Search code examples
sqlpostgresqlsql-like

optimizing PGSQL SQL search queries on big texts ('like', full text search, ... )


We have a software solution which is used by +200 customers. We recently switched to pgsql, because our former database was too slow handeling the search queries our customers use.

Our dabatabase looks like this:

TABLE A

 1. ID
(+ some other fields which aren't important here)

TABLE B

This table is used to store 'data' on the items in table A. This is different for every customer. For example 'Type' can be 'CLIENTNAME' and value 'AZERTY'. One record on TABLE A can have infinite records in TABLE B. Mostly 1 record in Table A has between 5 - 10 records on Table B.

1. ID TABLE A
 2. TYPE
 3. VALUE

TABLE C

 1. TABLE A ID
 2. VERSIONNR
 3. DESCRIPTION

This file has the different verions of the records in TABLE A. Each of these versions has an extended description. This can range from 0 characters to infinite.

Our problem: our customers are used on 'google-like' searching. For example: they type 'AZERTY' and we show all the records from TABLE A where the ID of TABLE A:

  • 'AZERTY' is in the description of the most recent version of TABLE C
  • 'AZERTY' is in one of the values of TABLE B

Additional problem: this search is a 'contains'. If they search 'ZER', they should also find the records with 'AZERTY' in it. Multiple arguments are an 'AND', if they search for 'ZER 123', we need to show all records where the description matches 'ZER' and '123' or the values match 'ZER' and '123'.

What we have done so far:

  • There is an option a user can check in/out whether they want to search the description or not. We mosty advice them to only search for the values and only use the description in case of need.
  • We make several search threads to the database for one search query, because searching all documents at once would take too much time.
  • Some time ago, on our former slow database engine, a collegue of mine made 'search tables', basically this is a table which contains all values on a TABLE A ID so there isn't need for any join in the SQL query when searching. It looks like this:

TABLE D

  • TABLE A ID
  • VALUES (all values from TABLE B for this TABLE A ID, seperated by a ' ')
  • DESCRIPTION (the description of the most recent version for this TABLE A ID)

Example record:

- 1
- ZER 123 CLIENT NAME NUMBER 7856 jsdfjklf 4556423
- DESCRIPTION CAN BE VERY LONG.

If a customer searches for 'ZER 123' this becomes: "select TABLE_A_ID from TABLE_D where values like '%ZER%' and values like '%123%'"

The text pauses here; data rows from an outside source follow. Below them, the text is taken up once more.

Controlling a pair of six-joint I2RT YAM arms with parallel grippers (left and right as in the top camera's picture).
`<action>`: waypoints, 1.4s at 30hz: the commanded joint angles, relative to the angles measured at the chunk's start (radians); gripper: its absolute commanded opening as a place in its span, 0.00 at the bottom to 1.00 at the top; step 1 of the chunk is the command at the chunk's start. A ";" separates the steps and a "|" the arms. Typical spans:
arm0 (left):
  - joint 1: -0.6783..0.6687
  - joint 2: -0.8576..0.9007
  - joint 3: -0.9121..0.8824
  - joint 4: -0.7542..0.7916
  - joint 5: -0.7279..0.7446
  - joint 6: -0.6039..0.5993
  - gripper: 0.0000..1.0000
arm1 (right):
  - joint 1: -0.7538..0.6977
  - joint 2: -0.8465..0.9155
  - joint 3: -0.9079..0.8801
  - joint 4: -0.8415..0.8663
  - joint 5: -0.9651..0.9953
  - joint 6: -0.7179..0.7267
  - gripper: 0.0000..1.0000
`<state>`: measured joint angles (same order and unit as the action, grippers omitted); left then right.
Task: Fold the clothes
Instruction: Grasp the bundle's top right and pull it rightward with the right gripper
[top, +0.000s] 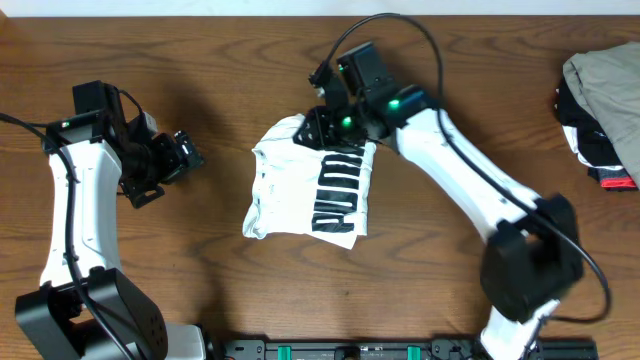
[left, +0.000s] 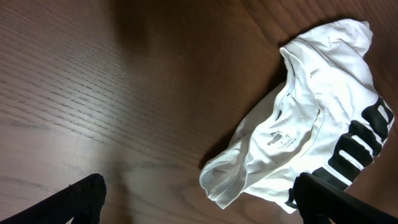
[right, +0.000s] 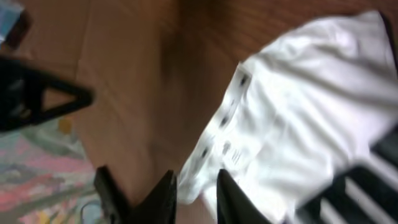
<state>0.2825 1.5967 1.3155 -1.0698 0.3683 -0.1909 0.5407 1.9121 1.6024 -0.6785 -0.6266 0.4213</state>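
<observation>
Surface: dark wood-grain table (top: 210, 60). Past its edge I see a blurred patterned floor (right: 37, 168). The white T-shirt (top: 300, 190) lies crumpled at the table's centre, black lettering up. A heap of clothes (top: 605, 110) sits at the far right edge, well apart. The left gripper (top: 185, 152) is left of the shirt, fingers wide apart, empty. The right gripper (top: 318, 125) is at the shirt's top edge, fingers nearly together with the hem between them. I cannot tell whether they pinch it.

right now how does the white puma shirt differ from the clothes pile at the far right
The T-shirt is a single white garment with black lettering; the heap mixes beige-grey, black and red pieces. The T-shirt lies mid-frame, wholly in view; the heap is cut off by the right edge. Both are crumpled, not folded.
</observation>
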 joint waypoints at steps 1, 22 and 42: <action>0.002 0.000 0.013 -0.003 0.009 -0.006 0.98 | 0.020 0.025 -0.028 -0.072 0.024 -0.071 0.16; 0.002 0.000 0.013 -0.003 0.009 -0.006 0.98 | -0.007 0.026 -0.744 0.697 -0.108 0.125 0.19; 0.002 0.000 0.013 -0.003 0.009 -0.006 0.98 | -0.131 -0.409 -0.752 0.500 -0.113 -0.003 0.48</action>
<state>0.2825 1.5967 1.3155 -1.0695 0.3683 -0.1909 0.3962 1.5600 0.8494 -0.1623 -0.7250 0.4633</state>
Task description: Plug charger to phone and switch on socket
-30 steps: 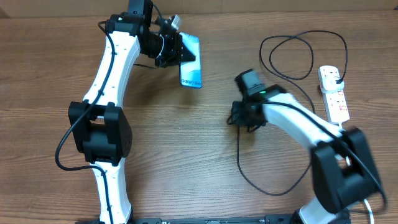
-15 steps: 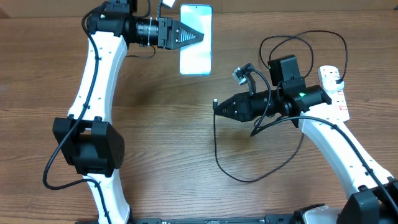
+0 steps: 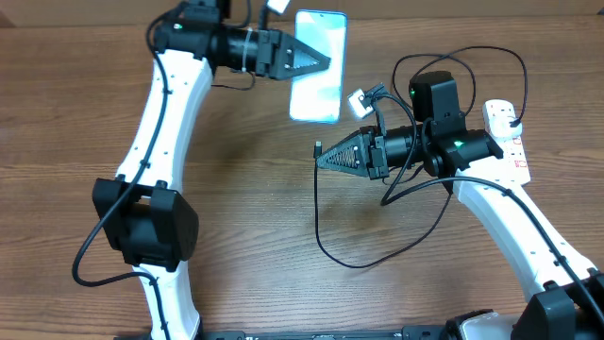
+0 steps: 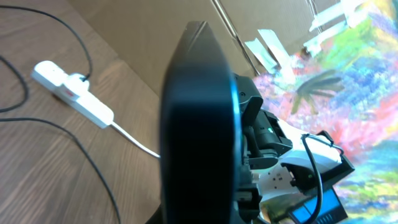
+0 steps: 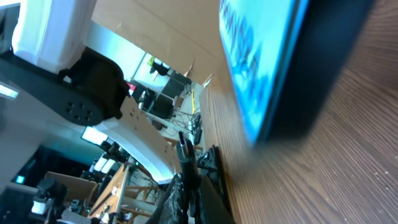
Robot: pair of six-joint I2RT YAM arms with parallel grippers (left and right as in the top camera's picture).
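The left gripper (image 3: 314,62) held the phone (image 3: 319,94) clamped above the bench (image 3: 236,198) while the right gripper (image 3: 327,157) pinched the charger (image 3: 316,215) by its tip, seemingly aligning it for plugging.

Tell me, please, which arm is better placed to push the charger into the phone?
Right. The right claw is shut on the charger at its connector end, close to the lower end of the phone in the overhead view. The left claw is busy holding the phone.
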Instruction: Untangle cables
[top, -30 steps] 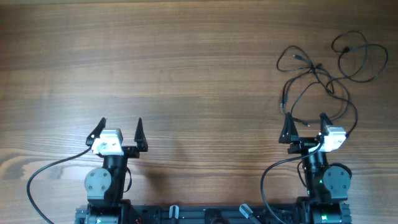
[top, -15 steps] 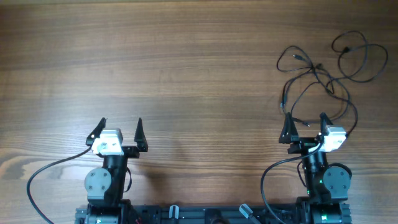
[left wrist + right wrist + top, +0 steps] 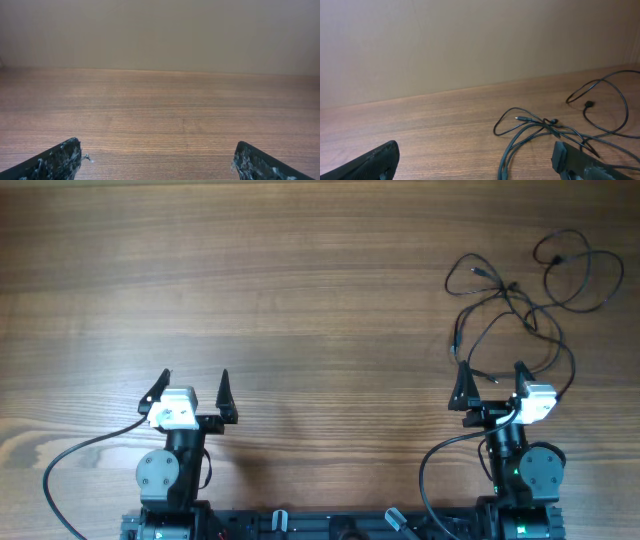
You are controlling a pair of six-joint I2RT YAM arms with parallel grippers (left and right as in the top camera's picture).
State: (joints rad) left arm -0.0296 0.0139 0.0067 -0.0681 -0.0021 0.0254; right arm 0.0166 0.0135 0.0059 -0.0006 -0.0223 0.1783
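Note:
The cables [image 3: 520, 300] are thin black cords in loose tangled loops on the wooden table at the far right, with small plugs at their ends. They also show in the right wrist view [image 3: 545, 131], just ahead of the fingers. My right gripper [image 3: 491, 388] is open and empty; the nearest cable loop lies by its fingertips. My left gripper [image 3: 192, 393] is open and empty at the near left, far from the cables. In the left wrist view my left gripper [image 3: 157, 160] shows only bare wood between its fingers.
The wooden table [image 3: 300, 290] spreads across the whole overhead view. Thick black arm wires [image 3: 80, 455] curve beside both arm bases at the near edge. A plain beige wall [image 3: 470, 40] stands behind the table's far edge.

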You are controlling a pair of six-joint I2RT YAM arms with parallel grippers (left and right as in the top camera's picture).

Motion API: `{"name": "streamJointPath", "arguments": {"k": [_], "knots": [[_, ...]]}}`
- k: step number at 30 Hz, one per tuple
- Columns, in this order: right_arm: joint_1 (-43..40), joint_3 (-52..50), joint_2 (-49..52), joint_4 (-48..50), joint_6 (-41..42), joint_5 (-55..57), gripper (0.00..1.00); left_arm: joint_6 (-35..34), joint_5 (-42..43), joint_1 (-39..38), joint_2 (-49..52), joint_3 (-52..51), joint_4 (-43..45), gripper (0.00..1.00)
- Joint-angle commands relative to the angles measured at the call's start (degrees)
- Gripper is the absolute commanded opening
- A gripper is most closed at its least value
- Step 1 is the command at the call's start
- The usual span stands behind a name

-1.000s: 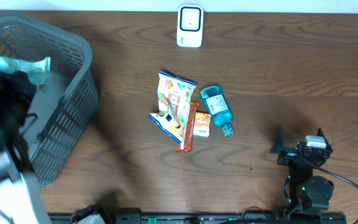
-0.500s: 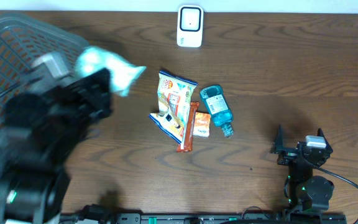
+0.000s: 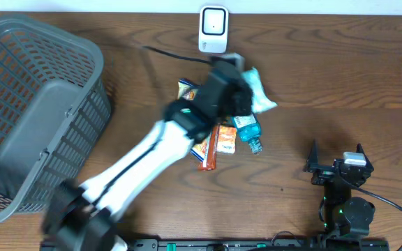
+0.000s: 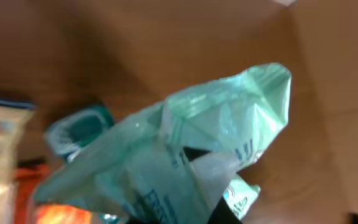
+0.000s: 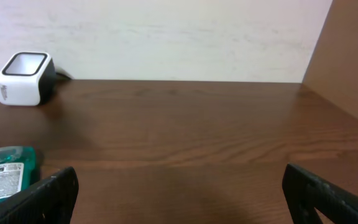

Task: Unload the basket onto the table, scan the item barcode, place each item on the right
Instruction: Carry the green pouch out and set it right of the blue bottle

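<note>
Above the dark wooden table [image 3: 340, 77], our left claw [image 3: 243, 89] is clamped on the crinkly pale-green plastic packet [image 3: 261, 90], near the white box-shaped scanner [image 3: 213, 29]; our right claw [image 3: 336, 160] stands wide open, empty

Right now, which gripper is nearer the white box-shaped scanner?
Left. The left gripper, clamping a pale green packet, hangs just short of the scanner; the right gripper sits open far off.

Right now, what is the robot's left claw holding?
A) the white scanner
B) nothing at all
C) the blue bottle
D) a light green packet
D: the left claw is shut on the light green packet, and that packet fills most of the left wrist view.
</note>
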Motion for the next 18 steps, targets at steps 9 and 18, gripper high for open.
{"name": "streamJointPath", "arguments": {"k": [9, 18], "knots": [[0.5, -0.1, -0.2, -0.2, -0.7, -0.1, 0.99, -6.7, -1.6, -4.3, 17.5, 0.4, 8.8, 0.08], [0.5, -0.1, -0.2, -0.2, -0.7, -0.1, 0.99, -5.6, -1.6, -5.6, 17.0, 0.4, 9.3, 0.69]]}}
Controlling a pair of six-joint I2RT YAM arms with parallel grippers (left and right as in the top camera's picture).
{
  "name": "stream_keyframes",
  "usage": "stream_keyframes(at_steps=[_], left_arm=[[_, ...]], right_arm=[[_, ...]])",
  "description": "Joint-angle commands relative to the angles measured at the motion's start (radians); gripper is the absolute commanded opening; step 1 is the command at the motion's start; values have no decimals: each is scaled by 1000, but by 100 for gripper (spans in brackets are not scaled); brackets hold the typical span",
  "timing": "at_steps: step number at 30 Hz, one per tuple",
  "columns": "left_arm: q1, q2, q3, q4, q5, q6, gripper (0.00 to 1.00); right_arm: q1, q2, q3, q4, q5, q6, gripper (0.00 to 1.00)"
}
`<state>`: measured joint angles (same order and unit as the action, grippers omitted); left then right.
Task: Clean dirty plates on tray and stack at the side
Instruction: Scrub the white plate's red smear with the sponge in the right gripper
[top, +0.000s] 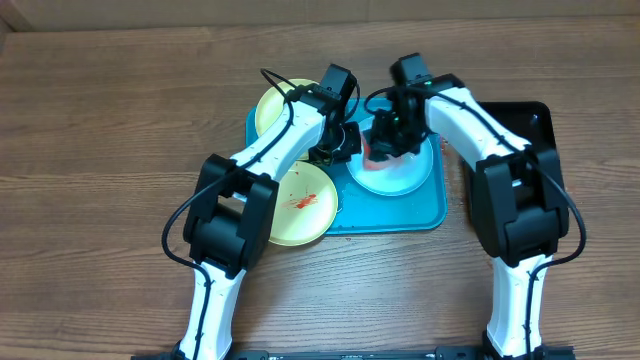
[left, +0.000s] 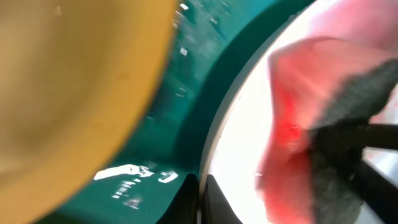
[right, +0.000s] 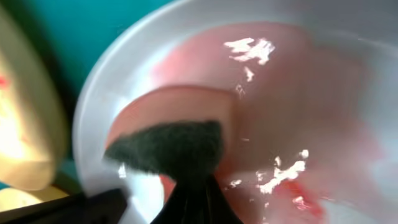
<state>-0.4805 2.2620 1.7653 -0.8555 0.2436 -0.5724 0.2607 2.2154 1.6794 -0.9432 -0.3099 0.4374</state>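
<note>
Only wrist view: right end effector (right: 186, 183) clenches sponge (right: 165, 146) on plate (right: 298, 106) — left end effector (top: 335, 143) unclear.

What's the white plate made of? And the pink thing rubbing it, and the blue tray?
The white plate looks like plastic: smooth and glossy, with bright glints on its wet pinkish film. The sponge seems to be soft pink foam with a dark, fuzzy scrubbing layer. The tray is probably hard plastic too: turquoise and shiny, with light reflecting off it.
</note>
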Motion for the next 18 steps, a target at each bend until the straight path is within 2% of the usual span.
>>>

Important: Some of our customers have alot of records in TABLE A. +5.000.000, which means there are alot of records in TABLE B (+/- 50.000.000). Most of our customers have between 300.000 and 500.000 records in TABLE A.

My questions:

  • Is there a better / faster way to search through all the values then that search table? Without the search table i would have to make a join for every ' ' in the search argument of the customer, which will work too slow (i think?) if they have alot of records in TABLE A. For example:

    select ID from TABLE_A INNER JOIN TABLE_B Sub1 ON TABLE_A.ID = Sub1.TABLE_A_ID and Sub1.VALUE like '%ZER%' INNER JOIN TABLE_B Sub2 on FILE_A.ID = Sub2.TABLE_A_ID and Sub2.VALUE like '%123%'

  • I have taken a look at the full text search in PGSQL. I don't think i can use it since you can't use it as like (= 'contains') ?

  • Is there any index I can use on the values (FILE B or search file) and description (FILE C or search file) to make the searches faster? I've read on it and i don't think there is any, because indexes aren't used when searching with "like '%ZER%'" ?

I hope i've explained this cleary. Thanks in advance!


Solution

  • Your terminology is confusing, but I assume you mean "tables" when you write "files".

    You cannot reasonably search in several tables with a single query, but you can search in several columns of a single table at the same time.

    Based on your description, I would say that you need a trigram index on the concatenation of the relevant string columns in the table.